Monday, December 14, 2009

HOLIDAY PARALYSIS

Okay, it’s time to shed the façade of “everything’s all right” in my life and admit that I have a mental health issue. A serious mental health issue.

I suffer from chronic Holiday Paralysis.

Pottery Barn’s “Tree Trimming Party” can be done for under $800!!

For years, I had rationalized that my “Holiday Paralysis” issues evolved because of being busy and overwhelmed—i.e., a teaching job that involved an end-of-fall-semester rush that directly coincided with Christmas. I was generally grading huge projects and final tests at the very moment I was supposed to be decking my halls with boughs of holly at home. I always entered the Christmas season feeling overwhelmed, guilty, and behind.

This year, no excuse, right?

Retirement equals mountains of spare time in which to leisurely bedeck, bake, shop, carol, roast, and fa la la—all those activities that the Christmas songs and glossy women’s magazines tell you to do in order to achieve maximum Christmas jolliness.


“Country Woman” magazine suggests, “Have a Cookie Swap Party!!” (Show your love to your family with cut-out sugar cookies that take a mere half hour per cookie to cut, bake, frost, and decorate.)

Let me preface this by admitting that I beat myself up because I am not thinking of the true meaning of Christmas 100 percent of the time. I know what it’s all about. I understand how I’m supposed to be feeling. I realize whose birthday it is.

That being said, here’s the truth:

As of today, I haven’t baked a cookie, constructed a gingerbread house, or rolled a single piece of my mother’s bedsheet-thin lefse.

I still have shopping to do. I don’t even have a written list—just some vague notions swirling around in my head.

“Woman’s Day” giant holiday issue with festive centerpiece and stocking stuffer ideas!! (I feel faint.)

I haven’t written a Christmas letter, and I don’t have an order for 200 photo Christmas cards with matching envelopes ready to pick up at Walgreens.


I feel more empathy for Ebeneezer Scrooge than for that wretched little Tiny Tim creature. I even looked up the pronunciation of the word “Bah” on Webster.com so I could say it properly (is it “bay”? “baa”? “baw”?)

Christmas manages to bring out my most inadequate personality traits: aversion to shopping (I hate to shop), a pathological weakness for chocolate and sweet baked goods (keep it out of my house or I’ll eat it all in two days), that empathetic thoughtfulness so necessary to selecting the right gift for someone (my insight/thoughtful gene is missing), and a strong sense of entertaining inferiority complex (everybody else’s party is always tons more fun than mine).

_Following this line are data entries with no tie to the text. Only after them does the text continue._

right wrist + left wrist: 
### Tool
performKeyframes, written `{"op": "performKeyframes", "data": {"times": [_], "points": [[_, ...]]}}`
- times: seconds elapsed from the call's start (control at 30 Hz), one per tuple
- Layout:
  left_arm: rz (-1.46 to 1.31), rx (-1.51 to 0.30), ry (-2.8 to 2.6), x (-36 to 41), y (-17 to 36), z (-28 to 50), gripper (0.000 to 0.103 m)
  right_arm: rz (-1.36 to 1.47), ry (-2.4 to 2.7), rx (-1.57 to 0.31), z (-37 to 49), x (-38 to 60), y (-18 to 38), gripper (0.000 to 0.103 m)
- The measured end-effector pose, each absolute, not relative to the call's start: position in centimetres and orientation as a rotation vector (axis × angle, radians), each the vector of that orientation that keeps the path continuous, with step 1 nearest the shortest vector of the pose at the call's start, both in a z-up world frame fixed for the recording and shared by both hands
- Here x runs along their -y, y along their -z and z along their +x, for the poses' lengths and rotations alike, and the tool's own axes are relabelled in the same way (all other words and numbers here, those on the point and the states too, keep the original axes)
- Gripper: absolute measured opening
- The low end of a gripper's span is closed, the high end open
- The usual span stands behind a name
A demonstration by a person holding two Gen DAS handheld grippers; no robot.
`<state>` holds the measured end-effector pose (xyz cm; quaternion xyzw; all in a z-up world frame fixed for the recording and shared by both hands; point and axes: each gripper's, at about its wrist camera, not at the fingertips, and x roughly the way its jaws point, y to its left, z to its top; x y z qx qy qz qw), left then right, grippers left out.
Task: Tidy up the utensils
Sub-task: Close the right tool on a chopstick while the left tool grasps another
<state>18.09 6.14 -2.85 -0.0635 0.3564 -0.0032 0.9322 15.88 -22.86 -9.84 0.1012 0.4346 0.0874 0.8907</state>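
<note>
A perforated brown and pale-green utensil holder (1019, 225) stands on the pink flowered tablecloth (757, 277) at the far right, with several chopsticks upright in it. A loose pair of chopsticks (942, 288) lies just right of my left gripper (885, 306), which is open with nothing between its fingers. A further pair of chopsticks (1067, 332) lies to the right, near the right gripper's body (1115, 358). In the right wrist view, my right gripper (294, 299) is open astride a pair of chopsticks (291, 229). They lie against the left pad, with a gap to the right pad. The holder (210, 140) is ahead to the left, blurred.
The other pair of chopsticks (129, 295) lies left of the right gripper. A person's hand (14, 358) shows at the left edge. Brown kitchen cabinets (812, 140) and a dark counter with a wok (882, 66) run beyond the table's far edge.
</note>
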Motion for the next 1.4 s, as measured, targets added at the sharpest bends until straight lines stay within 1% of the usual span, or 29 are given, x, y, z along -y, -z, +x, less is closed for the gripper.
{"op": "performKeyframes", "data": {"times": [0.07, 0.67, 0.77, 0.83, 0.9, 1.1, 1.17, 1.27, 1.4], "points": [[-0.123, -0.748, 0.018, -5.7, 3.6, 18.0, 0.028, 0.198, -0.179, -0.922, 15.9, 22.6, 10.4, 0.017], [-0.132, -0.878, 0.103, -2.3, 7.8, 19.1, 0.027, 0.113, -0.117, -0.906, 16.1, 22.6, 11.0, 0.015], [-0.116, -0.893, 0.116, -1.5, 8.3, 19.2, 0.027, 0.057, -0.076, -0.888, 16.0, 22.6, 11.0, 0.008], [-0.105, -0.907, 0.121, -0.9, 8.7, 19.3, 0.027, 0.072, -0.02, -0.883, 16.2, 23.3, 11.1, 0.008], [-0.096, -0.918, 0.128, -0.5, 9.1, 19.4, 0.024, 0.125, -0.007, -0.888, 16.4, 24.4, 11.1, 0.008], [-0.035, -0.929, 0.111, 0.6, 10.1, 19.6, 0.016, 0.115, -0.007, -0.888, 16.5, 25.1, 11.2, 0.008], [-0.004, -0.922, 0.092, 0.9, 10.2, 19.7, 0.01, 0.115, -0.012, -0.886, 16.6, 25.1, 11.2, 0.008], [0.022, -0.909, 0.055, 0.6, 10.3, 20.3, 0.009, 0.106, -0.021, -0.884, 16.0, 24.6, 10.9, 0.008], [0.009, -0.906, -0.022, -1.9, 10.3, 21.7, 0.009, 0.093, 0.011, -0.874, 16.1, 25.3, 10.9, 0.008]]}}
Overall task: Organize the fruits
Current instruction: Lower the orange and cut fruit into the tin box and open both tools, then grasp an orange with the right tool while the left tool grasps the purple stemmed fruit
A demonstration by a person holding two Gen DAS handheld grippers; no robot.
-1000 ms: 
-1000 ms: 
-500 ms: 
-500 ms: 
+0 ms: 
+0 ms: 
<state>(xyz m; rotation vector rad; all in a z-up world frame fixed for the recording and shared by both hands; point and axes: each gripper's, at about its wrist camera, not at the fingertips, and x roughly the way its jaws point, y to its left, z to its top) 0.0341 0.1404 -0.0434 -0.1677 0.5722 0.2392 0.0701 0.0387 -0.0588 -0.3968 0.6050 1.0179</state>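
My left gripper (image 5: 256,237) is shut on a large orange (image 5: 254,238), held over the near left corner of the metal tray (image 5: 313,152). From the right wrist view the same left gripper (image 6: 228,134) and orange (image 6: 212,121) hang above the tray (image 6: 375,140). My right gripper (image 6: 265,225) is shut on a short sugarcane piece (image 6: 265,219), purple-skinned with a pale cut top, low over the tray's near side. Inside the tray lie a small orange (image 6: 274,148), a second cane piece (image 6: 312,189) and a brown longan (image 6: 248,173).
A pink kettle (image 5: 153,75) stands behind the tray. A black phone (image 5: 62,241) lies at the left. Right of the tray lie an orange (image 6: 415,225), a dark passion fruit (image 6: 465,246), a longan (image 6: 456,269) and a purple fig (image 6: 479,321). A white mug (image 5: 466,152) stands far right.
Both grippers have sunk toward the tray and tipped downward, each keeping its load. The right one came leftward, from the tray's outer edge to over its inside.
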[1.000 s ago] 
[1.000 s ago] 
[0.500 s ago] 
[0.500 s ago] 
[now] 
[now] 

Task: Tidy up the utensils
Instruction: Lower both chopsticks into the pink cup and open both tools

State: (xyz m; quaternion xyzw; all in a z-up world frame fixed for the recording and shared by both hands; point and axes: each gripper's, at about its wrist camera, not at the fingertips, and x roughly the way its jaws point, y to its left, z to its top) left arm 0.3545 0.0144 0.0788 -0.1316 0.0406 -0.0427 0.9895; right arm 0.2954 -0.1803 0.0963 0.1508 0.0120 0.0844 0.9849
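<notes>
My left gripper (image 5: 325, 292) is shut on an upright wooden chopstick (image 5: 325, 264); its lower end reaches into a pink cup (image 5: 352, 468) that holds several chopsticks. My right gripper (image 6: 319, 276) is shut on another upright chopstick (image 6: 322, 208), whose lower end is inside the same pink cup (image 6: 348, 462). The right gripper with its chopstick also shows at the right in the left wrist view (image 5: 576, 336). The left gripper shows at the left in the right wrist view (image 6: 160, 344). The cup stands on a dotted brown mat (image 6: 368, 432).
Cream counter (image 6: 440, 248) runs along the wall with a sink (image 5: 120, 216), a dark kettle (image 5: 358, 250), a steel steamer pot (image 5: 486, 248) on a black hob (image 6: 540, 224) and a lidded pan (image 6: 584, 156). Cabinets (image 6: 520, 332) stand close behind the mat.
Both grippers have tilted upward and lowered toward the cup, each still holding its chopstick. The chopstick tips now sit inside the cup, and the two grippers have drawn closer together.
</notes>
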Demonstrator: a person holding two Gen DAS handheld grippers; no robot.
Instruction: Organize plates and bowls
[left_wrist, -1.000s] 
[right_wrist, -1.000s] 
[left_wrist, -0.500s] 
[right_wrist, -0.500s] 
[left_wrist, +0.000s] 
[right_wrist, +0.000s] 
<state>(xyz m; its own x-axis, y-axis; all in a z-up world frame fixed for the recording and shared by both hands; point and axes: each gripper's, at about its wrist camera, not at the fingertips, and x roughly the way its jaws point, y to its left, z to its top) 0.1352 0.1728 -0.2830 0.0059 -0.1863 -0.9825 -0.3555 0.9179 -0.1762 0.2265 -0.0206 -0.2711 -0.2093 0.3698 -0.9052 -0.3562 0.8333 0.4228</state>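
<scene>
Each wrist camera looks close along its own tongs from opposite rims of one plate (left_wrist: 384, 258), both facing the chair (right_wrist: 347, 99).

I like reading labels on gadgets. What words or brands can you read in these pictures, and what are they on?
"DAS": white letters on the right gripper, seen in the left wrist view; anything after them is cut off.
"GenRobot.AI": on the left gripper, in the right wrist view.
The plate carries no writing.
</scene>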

How My Kitchen Table Should Look During Christmas, according to “Homemade Gifts for Under $10.” (This is NOT how my kitchen table looks.)

So there it is. The ugly truth, right out in the open for everyone to see. Christmas Paralysis.

If you personally do not suffer from it, I hope you do not judge me. I’ve tried treating it with drugs (well, Tylenol P.M.). I’ve tried reasoning with myself. I’ve tried putting guilt money in the Salvation Army bell ringers’ red buckets. I’ve tried playing Christmas CDs at top volume. I’ve tried lighting red scented candles in the kitchen. I’ve tried reading the Christmas story five times a day.

But I’ll still be relieved when Christmas is over and I can go back to my life where there’s no pressure to produce glorious, perfect holiday memories for friends and family to enjoy.

So p-l-e-a-s-e don’t think less of me. I’ll be back to normal in a few weeks. In the meantime, Bah! (or Bay! Or Baa! Or Baw!), humbug.

There—whew! I feel relieved now that the truth is out there. I think I may even be able to do a little shopping this afternoon if I bring along a small paper bag I can breathe into when I’m feeling dizzy.

3 comments:

2to4aday said...

It worked! Immediately after writing this entry, I went into the kitchen and dug out my Christmas cookie recipes, made a grocery list, and stirred up the first batch with ingredients I already had.

I guess I even got tired of listening to myself whine about my holiday paralysis. I can't even imagine how tedious it must have been for the rest of you! :-)

bd said...

On the contrary, I LOVED your "whine" ...I'm in a very bah humbug mood about Christmas...haven't one decoration up, few cards on the first column sent, a couple of gifts, wouldn't consider baking more sweets to eat...so you are a SISTER! New Year's Eve became my favorite holiday a couple years ago. We go to someone else's house and can ignore the mess and less than perfect situation at home...just some wine and all is mellow and good:-)

2to4aday said...

BD: It's 5:30 p.m., and honestly, my paralysis is past! I just had to have a good pity party and it unlocked some hidden well of energy. I picked up five gifts today and am starting my fourth batch of cookies. The mental dam is broken and the holiday energy is flowing. I'm sending some of the beams your way!